## EXERCISE AIM
Please transcribe the data exactly as shown, skipping the images.

## SUPPLIED INFORMATION
--------------------------------------------------

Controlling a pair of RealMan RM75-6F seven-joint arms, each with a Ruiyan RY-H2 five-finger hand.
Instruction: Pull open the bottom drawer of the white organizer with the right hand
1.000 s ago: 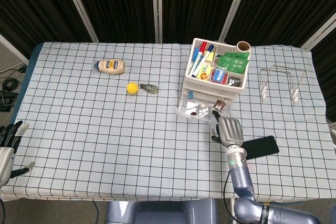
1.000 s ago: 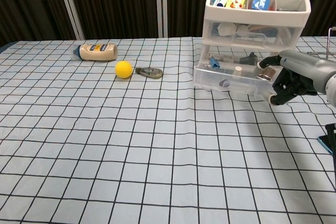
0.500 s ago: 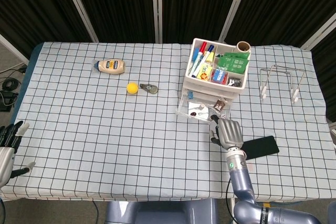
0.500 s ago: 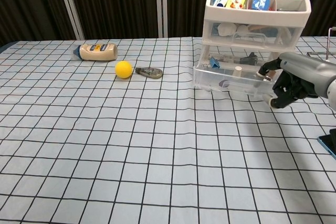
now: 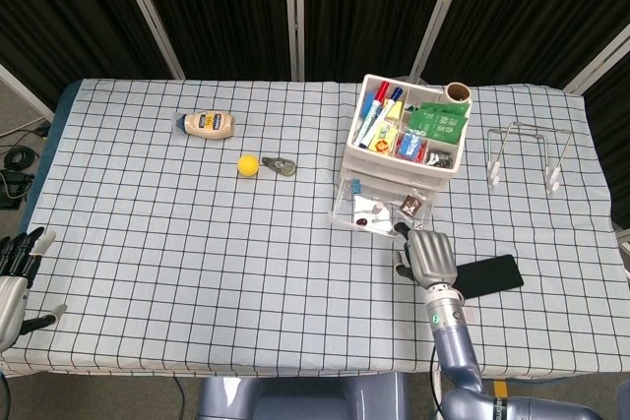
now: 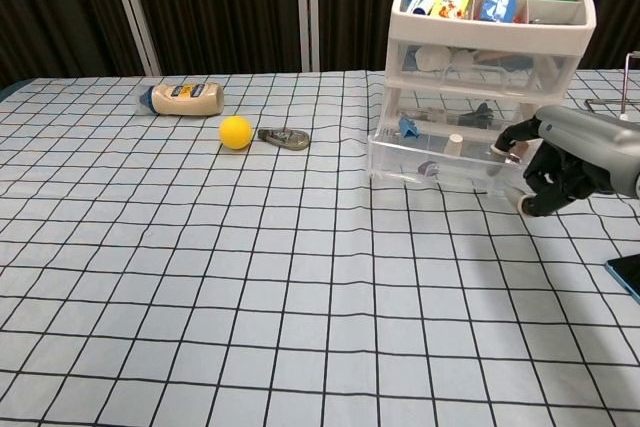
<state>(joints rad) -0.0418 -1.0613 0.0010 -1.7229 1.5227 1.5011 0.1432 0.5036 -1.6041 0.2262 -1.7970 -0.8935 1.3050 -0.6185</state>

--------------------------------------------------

## RESULT BELOW
Controlling a pair of RealMan RM75-6F seven-joint arms, each with a Ruiyan RY-H2 five-finger hand.
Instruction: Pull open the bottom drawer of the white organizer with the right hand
1.000 s ago: 
1.000 s ago: 
0.500 s ago: 
0.500 s ago: 
now: 
now: 
<state>(joints rad) -0.0418 -1.0613 0.0010 -1.7229 1.5227 1.5011 0.1432 0.5036 -1.6041 0.2262 -1.7970 -0.8935 1.3050 -0.6185</state>

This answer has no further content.